The success of cancer therapy is limited by the development of resistance to systemic therapy approaches. Among the most widely used anti-cancer drugs are the platinum compounds such as cisplatin. The cytotoxic activity of these compounds is dependent on their ability to induce DNA interstrand crosslinks, which impede replication and transcription and are therefore particularly deleterious. Interstrand crosslinks can only be resolved with the help of the Fanconi anemia DNA repair pathway. In our previous studies on lung adenocarcinoma we have observed that the mammalian (or mechanistic) target of rapamycin (mTOR) is inducing the Fanconi pathway and thereby causing resistance to multiple DNA crosslinking drugs. As mTOR functions as a downstream effector for many frequently mutated oncogenic pathways, mTOR signaling is found to be hyperactive in a high percentage of human cancers.

To identify new treatment approaches for cancer cells that have become chemotherapy-resistant because of mTOR-stimulated DNA repair, we screened DNA crosslinker-resistant tumor cell lines for vulnerabilities and observed a remarkable hypersensitivity to 2-deoxyglucose (2DG) and dichloroacetate (DCA). These two compounds are considered to interfere with special metabolic requirements of cancer cells that are often referred to as the Warburg effect and represent one of the new hallmarks of cancer. In general, it can be assumed that metabolite deficiencies caused by metabolically active compounds could be resolved by self-digestion (autophagy) as a survival mechanism. Preliminary results indicate that mTOR-induced autophagy defects in chemo-resistant cancer cells might cause their metabolic hypersensitivity.

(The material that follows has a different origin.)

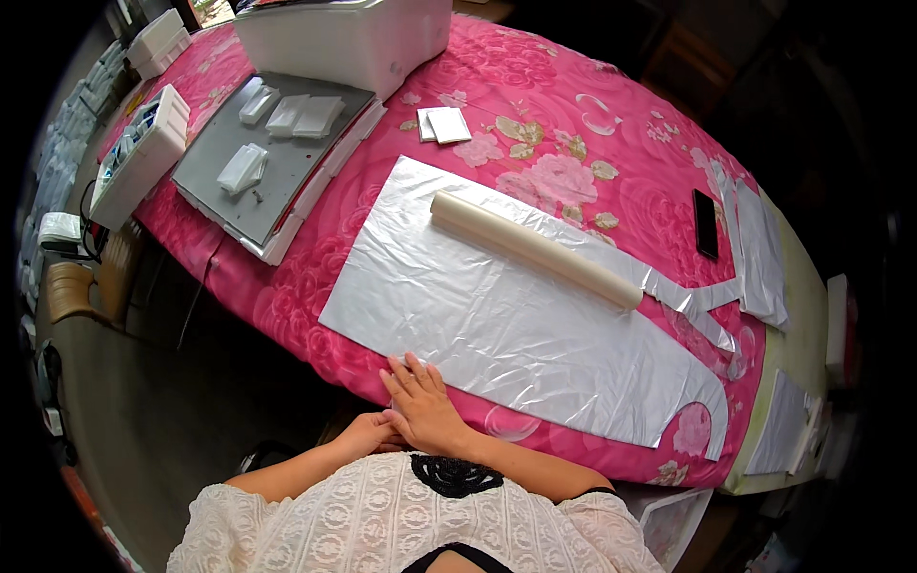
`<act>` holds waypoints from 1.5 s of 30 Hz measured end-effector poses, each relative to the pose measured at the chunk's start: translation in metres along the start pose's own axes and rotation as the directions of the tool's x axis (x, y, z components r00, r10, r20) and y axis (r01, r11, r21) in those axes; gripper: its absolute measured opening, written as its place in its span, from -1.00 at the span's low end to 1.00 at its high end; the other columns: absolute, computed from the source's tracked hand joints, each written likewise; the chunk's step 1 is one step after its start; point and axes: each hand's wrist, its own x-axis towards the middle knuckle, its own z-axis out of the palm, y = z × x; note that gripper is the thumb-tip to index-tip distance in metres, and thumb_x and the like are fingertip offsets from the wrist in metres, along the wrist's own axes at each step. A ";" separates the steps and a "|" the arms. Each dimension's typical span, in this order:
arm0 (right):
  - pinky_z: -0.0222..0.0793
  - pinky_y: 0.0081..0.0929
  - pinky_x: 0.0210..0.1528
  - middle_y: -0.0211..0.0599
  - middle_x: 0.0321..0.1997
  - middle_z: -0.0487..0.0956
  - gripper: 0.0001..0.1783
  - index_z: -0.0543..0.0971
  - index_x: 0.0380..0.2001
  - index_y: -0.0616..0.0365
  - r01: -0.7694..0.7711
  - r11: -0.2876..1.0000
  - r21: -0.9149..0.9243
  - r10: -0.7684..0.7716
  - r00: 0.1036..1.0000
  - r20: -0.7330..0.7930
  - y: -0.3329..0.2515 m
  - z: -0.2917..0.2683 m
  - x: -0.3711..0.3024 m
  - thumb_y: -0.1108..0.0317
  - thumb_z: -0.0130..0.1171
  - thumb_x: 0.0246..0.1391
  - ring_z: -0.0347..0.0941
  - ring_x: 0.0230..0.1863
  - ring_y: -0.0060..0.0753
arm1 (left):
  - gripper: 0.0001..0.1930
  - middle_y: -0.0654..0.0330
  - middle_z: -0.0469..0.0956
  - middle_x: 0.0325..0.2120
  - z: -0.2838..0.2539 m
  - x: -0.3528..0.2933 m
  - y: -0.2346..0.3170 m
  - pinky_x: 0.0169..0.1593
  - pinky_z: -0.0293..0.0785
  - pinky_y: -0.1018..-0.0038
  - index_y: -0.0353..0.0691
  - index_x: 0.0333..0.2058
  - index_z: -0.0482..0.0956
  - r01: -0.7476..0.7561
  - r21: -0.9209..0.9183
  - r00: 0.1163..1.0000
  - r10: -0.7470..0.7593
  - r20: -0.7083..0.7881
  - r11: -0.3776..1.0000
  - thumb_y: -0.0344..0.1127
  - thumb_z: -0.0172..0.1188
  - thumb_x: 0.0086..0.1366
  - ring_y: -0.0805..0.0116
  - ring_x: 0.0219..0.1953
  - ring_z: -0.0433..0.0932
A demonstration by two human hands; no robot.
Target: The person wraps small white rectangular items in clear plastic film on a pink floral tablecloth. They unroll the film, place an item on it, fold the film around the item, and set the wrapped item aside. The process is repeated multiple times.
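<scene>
A thin silvery-white plastic apron (497, 334) lies spread flat, its curved cutout and narrow strap at the right end. Across its far half rests a cream tube (535, 250), slanting down to the right. My right hand (427, 409) is open, palm down, with its fingertips at the apron's near edge. Just left of it, at the table's front edge, my left hand (365, 435) is closed with curled fingers. My right hand partly covers those fingertips, so whatever they hold cannot be made out.
Small folded clear packets (244, 168) sit on a grey board (287, 158) at the left. Behind stands a white foam box (349, 43); a smaller one (153, 158) holds small items. White squares (447, 125), a black phone (705, 223) and plastic strips (759, 253) lie on the pink floral cloth (458, 57).
</scene>
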 end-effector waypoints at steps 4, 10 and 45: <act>-0.14 0.00 0.30 0.02 0.32 0.10 -0.61 0.48 -0.14 0.20 0.197 0.980 -0.003 -0.192 0.956 0.224 0.001 -0.036 0.019 0.20 0.11 0.00 -0.11 0.37 0.02 | -0.81 0.04 0.58 -0.57 0.014 -0.025 0.047 -0.40 0.47 0.41 -0.30 -0.49 0.58 -0.264 0.888 0.911 0.399 0.101 0.377 -0.26 0.21 0.10 0.29 -0.53 0.58; 0.25 -0.29 0.02 -0.34 -0.23 0.53 -0.87 0.56 -0.51 0.12 0.213 0.943 0.256 -0.223 0.975 0.009 0.075 -0.116 0.098 0.40 0.30 -0.20 0.33 -0.02 -0.17 | -0.73 0.12 0.58 -0.21 0.023 -0.039 0.116 -0.19 0.50 0.48 -0.29 -0.25 0.56 -0.587 0.732 0.593 0.799 0.099 0.345 -0.46 0.27 0.01 0.34 -0.24 0.58; -0.07 -0.26 0.33 -0.12 0.30 0.19 -0.40 0.28 0.16 0.26 -0.427 0.878 -0.218 0.353 0.883 -0.309 0.128 -0.135 -0.144 0.28 0.05 0.04 0.01 0.35 -0.08 | -0.11 -0.30 -0.33 0.27 0.184 0.089 0.095 0.31 -0.20 0.10 -0.30 0.27 -0.08 -0.662 0.631 0.422 0.495 0.760 -0.404 -0.01 0.16 0.10 -0.24 0.33 -0.30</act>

Together these observations suggest that mTOR-driven resistance to DNA damaging drugs might generate a special metabolic vulnerability that could potentially be exploited for treatment of cancer patients that have become resistant to classical chemotherapeutics. In this project we plan to investigate the mechanism underlying the metabolic hypersensitivity of chemo-resistant cancer cells and explore in preclinical models possible applications in cancer therapy.